What you will do ▸ Once the data has been read, return all of it precisely as written.

Collected data ▸
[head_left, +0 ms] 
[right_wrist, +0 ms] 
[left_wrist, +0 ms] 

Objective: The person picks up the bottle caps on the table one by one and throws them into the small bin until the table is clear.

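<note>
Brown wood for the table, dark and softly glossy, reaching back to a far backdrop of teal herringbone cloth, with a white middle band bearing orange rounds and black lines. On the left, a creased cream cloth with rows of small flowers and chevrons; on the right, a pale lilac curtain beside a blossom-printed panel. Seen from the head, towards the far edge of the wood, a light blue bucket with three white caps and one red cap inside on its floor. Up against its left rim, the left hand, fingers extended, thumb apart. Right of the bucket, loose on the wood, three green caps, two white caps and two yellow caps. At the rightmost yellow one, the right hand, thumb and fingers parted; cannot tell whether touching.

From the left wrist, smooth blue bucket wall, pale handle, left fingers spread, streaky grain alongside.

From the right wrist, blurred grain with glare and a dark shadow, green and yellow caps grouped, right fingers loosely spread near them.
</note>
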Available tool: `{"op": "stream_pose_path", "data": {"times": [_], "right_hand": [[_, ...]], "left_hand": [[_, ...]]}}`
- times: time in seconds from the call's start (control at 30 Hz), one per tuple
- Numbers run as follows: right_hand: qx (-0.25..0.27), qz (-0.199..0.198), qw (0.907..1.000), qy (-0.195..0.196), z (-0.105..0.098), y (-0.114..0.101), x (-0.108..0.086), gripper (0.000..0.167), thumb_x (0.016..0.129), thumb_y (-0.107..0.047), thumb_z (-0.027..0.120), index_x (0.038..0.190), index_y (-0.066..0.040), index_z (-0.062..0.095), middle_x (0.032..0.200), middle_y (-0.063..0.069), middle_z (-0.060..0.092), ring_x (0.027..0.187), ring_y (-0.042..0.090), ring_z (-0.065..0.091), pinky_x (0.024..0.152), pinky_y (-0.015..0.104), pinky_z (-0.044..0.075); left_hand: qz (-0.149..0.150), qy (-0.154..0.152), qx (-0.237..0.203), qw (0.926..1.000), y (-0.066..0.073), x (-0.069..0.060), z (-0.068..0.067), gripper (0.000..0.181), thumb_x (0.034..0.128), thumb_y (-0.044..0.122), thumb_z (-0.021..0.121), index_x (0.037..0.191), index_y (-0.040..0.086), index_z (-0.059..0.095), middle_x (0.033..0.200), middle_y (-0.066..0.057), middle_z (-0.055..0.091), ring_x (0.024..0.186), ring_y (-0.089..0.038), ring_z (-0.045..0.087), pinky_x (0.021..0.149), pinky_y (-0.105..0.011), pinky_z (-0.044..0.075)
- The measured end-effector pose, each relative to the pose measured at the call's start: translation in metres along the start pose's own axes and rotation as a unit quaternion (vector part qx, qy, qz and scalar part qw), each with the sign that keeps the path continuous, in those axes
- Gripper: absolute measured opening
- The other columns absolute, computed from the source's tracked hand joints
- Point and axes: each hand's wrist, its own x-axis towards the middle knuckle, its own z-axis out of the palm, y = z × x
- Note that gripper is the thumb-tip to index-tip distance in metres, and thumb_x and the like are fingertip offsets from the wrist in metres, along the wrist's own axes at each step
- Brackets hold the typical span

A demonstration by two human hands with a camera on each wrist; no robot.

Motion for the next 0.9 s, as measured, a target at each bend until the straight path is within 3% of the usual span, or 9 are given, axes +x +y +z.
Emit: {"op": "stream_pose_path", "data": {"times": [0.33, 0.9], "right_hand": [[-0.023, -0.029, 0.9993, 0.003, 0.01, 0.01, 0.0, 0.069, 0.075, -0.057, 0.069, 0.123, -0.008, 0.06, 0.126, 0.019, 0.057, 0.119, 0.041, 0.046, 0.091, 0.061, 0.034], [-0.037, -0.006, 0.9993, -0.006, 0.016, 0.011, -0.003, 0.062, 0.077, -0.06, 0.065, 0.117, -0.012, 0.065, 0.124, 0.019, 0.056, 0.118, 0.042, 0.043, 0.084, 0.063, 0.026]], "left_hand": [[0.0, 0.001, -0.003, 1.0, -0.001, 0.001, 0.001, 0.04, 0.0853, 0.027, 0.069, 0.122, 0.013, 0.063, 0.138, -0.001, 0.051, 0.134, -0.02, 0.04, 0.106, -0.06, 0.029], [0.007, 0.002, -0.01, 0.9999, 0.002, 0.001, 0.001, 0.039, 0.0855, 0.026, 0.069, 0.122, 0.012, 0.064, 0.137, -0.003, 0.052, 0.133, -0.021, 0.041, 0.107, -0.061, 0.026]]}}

Task output ▸
[head_left, +0 ms] 
[right_wrist, +0 ms] 
[left_wrist, +0 ms] 

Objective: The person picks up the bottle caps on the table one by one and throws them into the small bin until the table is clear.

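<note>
Brown wood for the table, dark and softly glossy, reaching back to a far backdrop of teal herringbone cloth, with a white middle band bearing orange rounds and black lines. On the left, a creased cream cloth with rows of small flowers and chevrons; on the right, a pale lilac curtain beside a blossom-printed panel. Seen from the head, towards the far edge of the wood, a light blue bucket with three white caps and one red cap inside on its floor. Up against its left rim, the left hand, fingers extended, thumb apart. Right of the bucket, loose on the wood, three green caps, two white caps and two yellow caps. At the rightmost yellow one, the right hand, thumb and fingers parted; cannot tell whether touching.

From the left wrist, smooth blue bucket wall, pale handle, left fingers spread, streaky grain alongside.

From the right wrist, blurred grain with glare and a dark shadow, green and yellow caps grouped, right fingers loosely spread near them.
</note>
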Available tool: `{"op": "stream_pose_path", "data": {"times": [_], "right_hand": [[_, ...]], "left_hand": [[_, ...]]}}`
- times: time in seconds from the call's start (control at 30 Hz), one per tuple
- Numbers run as follows: right_hand: qx (-0.25..0.27), qz (-0.199..0.198), qw (0.907..1.000), qy (-0.195..0.196), z (-0.105..0.098), y (-0.114..0.101), x (-0.108..0.086), gripper (0.000..0.167), thumb_x (0.016..0.129), thumb_y (-0.107..0.047), thumb_z (-0.027..0.120), index_x (0.038..0.190), index_y (-0.066..0.040), index_z (-0.062..0.095), middle_x (0.032..0.200), middle_y (-0.063..0.069), middle_z (-0.060..0.092), ring_x (0.027..0.187), ring_y (-0.042..0.090), ring_z (-0.065..0.091), pinky_x (0.024..0.152), pinky_y (-0.015..0.104), pinky_z (-0.044..0.075); left_hand: qz (-0.149..0.150), qy (-0.154..0.152), qx (-0.237..0.203), qw (0.926..1.000), y (-0.066..0.073), x (-0.069..0.060), z (-0.068..0.067), gripper (0.000..0.181), thumb_x (0.034..0.128), thumb_y (-0.044..0.122), thumb_z (-0.021..0.121), index_x (0.037..0.191), index_y (-0.040..0.086), index_z (-0.059..0.095), middle_x (0.033..0.200), middle_y (-0.066..0.057), middle_z (-0.055..0.091), ring_x (0.024..0.186), ring_y (-0.089..0.038), ring_z (-0.045..0.087), pinky_x (0.021..0.149), pinky_y (-0.105..0.011), pinky_z (-0.044..0.075)
- The measured end-effector pose, each relative to the pose measured at the call's start: translation in metres along the start pose's own axes and rotation as a unit quaternion (vector part qx, qy, qz and scalar part qw), each with the sign that keeps the path continuous, in those axes
- Gripper: absolute measured opening
- The other columns absolute, computed from the source's tracked hand joints
- Point and axes: each hand's wrist, its own x-axis towards the middle knuckle, its own z-axis out of the palm, y = z × x
- Note that gripper is the thumb-tip to index-tip distance in metres, and thumb_x and the like are fingertip offsets from the wrist in metres, along the wrist's own axes at each step
- Brackets hold the typical span

A demonstration by two human hands with a camera on each wrist; no robot.

Motion for the next 0.9 s, as measured, a target at each bend until the straight path is within 3% of the usual span, or 9 are given, axes +x +y +z.
Emit: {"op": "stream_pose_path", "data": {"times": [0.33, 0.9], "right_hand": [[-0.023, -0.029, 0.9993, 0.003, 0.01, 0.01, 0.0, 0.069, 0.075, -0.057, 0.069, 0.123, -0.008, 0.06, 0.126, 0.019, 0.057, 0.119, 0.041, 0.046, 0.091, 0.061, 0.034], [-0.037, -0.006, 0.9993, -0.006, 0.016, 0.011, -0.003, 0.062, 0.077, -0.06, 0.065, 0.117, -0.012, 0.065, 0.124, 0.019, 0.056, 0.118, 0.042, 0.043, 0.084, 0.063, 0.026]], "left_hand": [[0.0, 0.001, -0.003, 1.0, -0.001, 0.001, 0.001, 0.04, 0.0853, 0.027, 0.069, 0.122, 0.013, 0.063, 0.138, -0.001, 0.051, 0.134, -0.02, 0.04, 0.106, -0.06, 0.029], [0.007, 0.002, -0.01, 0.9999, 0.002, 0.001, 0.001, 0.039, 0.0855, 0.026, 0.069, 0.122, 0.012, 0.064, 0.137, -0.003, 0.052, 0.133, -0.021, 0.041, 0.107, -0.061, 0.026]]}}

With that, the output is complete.